## PROBLEM STATEMENT
Find the lines below that contain the string "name". Copy each one.

Records drawn from a dataset
<<<<

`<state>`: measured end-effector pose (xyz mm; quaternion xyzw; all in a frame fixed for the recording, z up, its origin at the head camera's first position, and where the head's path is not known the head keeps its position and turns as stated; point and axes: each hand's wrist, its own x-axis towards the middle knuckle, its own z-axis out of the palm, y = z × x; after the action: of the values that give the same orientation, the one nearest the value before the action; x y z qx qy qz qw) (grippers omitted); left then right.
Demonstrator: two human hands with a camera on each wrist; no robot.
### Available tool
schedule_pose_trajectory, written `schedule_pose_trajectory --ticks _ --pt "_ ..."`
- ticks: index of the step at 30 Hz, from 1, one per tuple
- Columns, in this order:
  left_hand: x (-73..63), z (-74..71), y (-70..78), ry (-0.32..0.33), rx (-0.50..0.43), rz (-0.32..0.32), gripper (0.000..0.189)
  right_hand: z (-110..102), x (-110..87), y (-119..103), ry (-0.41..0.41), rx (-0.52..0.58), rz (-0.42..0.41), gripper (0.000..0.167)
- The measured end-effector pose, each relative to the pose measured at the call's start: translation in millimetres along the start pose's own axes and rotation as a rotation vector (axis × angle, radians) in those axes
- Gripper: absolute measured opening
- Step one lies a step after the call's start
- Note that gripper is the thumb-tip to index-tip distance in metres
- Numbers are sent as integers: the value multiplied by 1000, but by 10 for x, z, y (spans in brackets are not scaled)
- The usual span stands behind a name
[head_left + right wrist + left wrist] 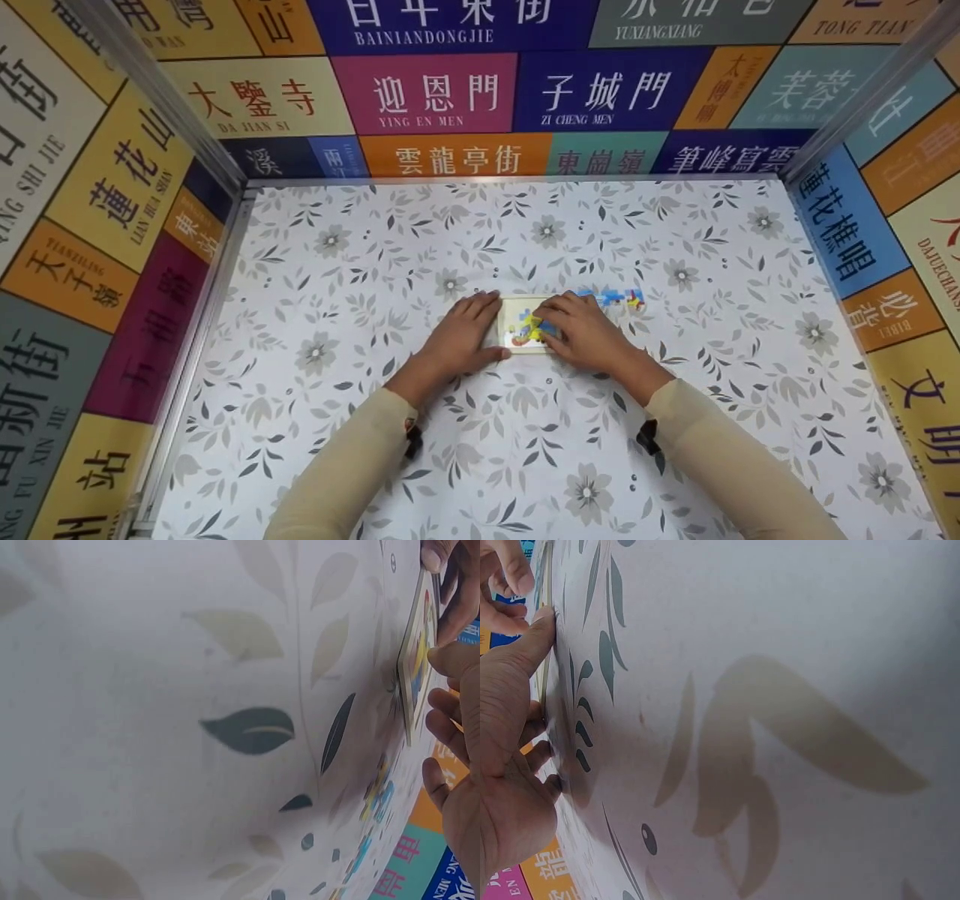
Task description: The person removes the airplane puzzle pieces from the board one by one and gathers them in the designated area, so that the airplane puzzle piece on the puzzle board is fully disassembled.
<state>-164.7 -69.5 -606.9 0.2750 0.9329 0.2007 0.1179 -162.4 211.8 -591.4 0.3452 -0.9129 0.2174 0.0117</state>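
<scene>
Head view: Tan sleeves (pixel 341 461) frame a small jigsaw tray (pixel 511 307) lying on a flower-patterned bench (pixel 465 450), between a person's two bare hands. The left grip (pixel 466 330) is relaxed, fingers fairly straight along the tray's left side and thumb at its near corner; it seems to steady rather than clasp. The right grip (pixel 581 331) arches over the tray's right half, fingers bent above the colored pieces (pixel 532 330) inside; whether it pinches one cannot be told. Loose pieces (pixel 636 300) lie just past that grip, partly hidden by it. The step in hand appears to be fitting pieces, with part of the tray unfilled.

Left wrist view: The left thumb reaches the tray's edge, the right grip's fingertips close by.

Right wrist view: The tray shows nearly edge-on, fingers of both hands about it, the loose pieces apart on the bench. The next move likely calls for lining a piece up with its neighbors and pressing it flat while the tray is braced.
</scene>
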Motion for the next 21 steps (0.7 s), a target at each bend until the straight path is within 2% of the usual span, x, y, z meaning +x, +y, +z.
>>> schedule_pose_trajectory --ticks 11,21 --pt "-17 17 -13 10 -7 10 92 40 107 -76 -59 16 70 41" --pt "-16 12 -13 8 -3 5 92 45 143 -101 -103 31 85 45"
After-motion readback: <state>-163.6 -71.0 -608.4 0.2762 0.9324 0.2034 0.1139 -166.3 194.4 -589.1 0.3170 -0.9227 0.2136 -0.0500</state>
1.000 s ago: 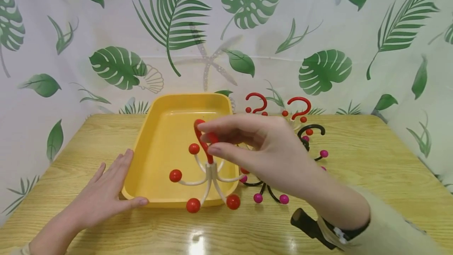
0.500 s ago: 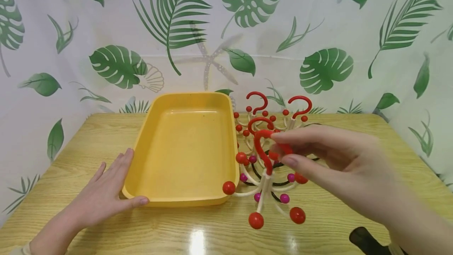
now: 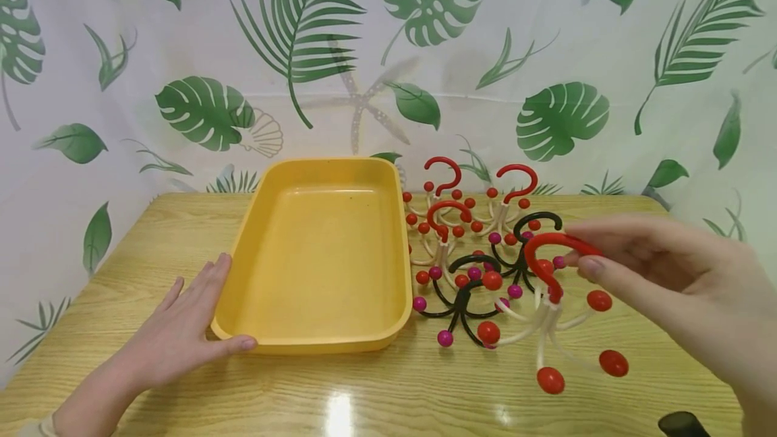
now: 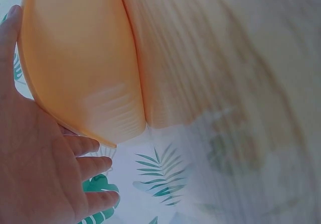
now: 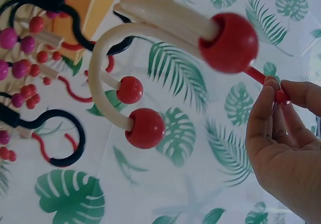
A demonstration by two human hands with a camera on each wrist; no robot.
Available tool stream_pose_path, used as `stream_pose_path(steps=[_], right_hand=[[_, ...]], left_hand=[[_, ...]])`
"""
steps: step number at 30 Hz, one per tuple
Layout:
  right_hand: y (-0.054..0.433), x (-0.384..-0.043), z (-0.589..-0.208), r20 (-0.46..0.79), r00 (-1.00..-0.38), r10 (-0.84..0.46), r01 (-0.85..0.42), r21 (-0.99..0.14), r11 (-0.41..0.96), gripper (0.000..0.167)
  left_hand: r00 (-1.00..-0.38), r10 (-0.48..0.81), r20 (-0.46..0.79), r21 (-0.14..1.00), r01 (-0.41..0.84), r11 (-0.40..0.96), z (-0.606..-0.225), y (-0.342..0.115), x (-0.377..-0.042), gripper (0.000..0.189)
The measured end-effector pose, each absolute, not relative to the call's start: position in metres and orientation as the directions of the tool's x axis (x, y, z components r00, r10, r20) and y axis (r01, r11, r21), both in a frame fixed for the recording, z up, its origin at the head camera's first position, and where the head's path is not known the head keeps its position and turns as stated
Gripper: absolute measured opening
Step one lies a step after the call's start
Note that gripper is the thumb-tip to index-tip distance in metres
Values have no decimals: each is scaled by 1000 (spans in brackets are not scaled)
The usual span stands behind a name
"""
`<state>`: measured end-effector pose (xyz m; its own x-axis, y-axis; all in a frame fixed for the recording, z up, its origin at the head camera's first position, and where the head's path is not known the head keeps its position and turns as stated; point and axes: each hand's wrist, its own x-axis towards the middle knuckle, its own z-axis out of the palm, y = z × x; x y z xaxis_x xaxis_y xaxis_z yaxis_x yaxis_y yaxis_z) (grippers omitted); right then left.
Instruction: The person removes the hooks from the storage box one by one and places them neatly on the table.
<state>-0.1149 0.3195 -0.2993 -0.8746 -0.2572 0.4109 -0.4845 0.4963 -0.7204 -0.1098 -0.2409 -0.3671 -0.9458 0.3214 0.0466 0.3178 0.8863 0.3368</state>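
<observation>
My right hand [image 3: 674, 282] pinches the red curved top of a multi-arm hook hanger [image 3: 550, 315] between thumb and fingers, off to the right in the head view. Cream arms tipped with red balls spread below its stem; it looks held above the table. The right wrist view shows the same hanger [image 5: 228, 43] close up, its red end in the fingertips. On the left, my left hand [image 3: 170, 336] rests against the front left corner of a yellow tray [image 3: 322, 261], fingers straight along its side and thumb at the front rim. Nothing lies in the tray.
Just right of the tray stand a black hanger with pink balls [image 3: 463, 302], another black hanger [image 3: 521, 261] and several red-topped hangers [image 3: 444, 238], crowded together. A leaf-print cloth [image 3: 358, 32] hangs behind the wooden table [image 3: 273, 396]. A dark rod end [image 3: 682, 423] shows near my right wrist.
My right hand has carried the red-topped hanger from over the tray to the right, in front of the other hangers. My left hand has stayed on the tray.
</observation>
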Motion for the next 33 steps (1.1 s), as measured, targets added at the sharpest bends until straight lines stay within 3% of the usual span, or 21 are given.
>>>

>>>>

## EXERCISE ANSWER
- The usual span stands behind a name
The usual span stands behind a name

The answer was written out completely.